Filter the listing below down to the lines holding the word "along", and copy those lines.

(Dataset excerpt Opens)

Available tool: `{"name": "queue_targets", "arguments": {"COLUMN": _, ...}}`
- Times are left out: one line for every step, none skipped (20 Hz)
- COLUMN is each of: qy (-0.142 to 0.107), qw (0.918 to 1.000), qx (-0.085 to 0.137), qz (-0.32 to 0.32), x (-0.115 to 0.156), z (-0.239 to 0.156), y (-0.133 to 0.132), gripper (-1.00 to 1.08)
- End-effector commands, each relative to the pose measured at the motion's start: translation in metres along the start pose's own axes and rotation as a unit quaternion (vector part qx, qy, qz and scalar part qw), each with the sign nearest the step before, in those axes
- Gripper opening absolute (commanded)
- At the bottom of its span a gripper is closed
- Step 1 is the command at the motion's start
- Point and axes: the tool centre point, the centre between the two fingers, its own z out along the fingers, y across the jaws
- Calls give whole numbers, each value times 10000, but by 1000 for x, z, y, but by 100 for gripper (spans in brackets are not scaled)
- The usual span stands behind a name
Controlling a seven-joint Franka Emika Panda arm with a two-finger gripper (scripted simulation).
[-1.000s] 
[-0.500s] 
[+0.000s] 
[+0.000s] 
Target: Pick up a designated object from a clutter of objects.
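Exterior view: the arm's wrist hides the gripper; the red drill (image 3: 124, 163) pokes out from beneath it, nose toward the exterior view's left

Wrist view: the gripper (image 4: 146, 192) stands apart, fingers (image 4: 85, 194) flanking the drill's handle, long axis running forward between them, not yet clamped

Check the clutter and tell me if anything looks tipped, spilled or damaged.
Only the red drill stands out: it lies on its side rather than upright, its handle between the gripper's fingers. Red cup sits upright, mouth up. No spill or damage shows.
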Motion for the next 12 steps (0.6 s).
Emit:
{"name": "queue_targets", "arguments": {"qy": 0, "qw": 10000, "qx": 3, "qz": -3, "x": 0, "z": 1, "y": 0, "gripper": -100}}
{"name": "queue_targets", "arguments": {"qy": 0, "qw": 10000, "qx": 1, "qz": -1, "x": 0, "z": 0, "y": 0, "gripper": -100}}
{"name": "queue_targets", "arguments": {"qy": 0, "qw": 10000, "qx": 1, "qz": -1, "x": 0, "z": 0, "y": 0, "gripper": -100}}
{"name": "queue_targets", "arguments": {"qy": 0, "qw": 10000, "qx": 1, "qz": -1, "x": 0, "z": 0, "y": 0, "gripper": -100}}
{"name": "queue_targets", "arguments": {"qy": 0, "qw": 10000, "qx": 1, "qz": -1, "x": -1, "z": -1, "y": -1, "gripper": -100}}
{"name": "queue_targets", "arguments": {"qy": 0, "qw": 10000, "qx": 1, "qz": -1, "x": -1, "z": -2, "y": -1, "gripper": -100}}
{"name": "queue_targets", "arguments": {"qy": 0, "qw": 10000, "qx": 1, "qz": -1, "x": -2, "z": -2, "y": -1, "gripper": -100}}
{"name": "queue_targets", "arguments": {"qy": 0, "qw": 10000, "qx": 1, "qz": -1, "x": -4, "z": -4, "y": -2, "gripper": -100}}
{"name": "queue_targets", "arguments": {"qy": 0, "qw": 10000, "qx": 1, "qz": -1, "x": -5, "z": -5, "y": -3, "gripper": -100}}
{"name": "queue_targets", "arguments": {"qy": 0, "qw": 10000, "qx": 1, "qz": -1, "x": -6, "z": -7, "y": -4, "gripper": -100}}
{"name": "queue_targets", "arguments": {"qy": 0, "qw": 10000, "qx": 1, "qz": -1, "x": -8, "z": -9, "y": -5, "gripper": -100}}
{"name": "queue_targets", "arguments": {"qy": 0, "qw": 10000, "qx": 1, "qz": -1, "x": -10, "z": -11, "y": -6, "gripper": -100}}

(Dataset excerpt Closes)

__Exercise output__.
- End-effector commands, each relative to the pose measured at the motion's start: translation in metres along the start pose's own axes and rotation as a unit quaternion (vector part qx, qy, qz and scalar part qw), each with the sign nearest the step before, in those axes
- Point and axes: the tool centre point, the centre between the two fingers, its own z out along the fingers, y across the jaws

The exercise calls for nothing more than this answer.